Check each line of the material, and show the ones that include the word "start".
◆ ◆ ◆
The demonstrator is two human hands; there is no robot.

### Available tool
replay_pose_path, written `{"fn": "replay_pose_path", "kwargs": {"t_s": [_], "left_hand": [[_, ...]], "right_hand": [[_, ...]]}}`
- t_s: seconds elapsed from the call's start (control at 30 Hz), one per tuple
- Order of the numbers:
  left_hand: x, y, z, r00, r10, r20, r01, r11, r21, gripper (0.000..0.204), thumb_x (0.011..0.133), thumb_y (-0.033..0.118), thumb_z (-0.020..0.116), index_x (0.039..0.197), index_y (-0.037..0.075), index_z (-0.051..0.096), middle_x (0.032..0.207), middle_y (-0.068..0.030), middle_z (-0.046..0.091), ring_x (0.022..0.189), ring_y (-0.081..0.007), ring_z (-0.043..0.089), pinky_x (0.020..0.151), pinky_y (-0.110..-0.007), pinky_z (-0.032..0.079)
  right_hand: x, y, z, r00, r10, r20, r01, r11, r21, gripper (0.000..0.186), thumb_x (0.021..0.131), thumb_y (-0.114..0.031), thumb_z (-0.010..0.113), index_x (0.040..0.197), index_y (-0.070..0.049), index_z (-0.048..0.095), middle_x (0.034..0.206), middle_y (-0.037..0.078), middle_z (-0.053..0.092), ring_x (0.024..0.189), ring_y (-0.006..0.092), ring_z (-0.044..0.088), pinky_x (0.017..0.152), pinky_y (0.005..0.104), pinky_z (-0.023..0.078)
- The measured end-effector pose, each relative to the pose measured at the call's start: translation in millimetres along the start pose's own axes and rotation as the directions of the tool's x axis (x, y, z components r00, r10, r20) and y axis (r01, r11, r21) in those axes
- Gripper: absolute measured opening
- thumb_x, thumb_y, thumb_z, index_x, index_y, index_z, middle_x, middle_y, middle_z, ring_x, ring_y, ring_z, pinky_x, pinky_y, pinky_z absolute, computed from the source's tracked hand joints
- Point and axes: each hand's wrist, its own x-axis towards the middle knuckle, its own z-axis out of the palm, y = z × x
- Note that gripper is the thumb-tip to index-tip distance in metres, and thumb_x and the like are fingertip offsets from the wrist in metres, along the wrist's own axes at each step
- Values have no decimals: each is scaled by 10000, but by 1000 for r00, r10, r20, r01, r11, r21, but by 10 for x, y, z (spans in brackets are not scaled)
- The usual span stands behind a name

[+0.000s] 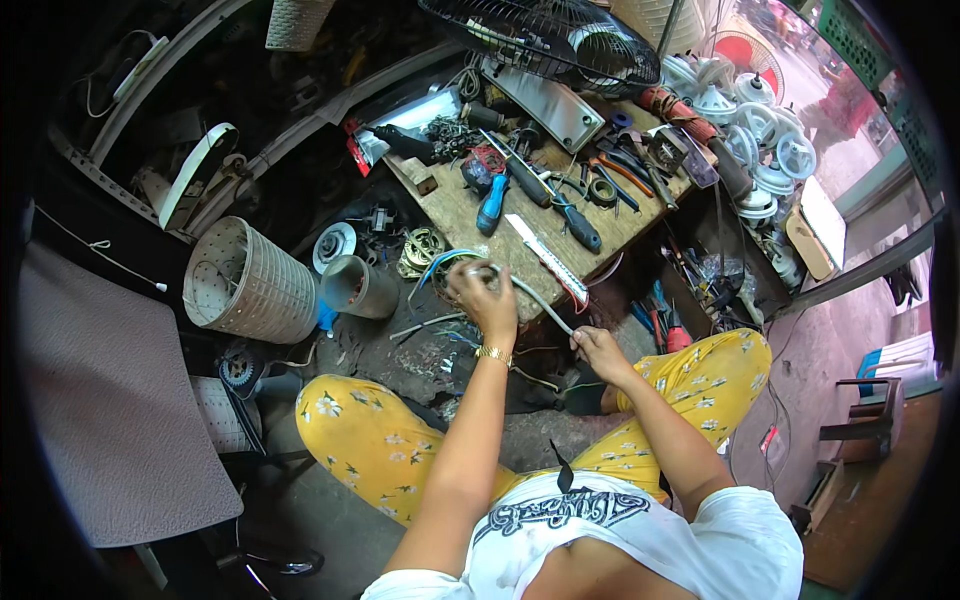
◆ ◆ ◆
**Response for this exercise:**
- t_s: seconds elapsed from the call's start (control at 30 Hz), one per tuple
- The measured end-effector pose, each relative to the pose measured at the call's start: translation in millimetres along the start pose's own axes and rotation as the directions of the tool's x axis (x, y, z components r00, r10, r20) and y axis (r01, r11, r21) in those axes

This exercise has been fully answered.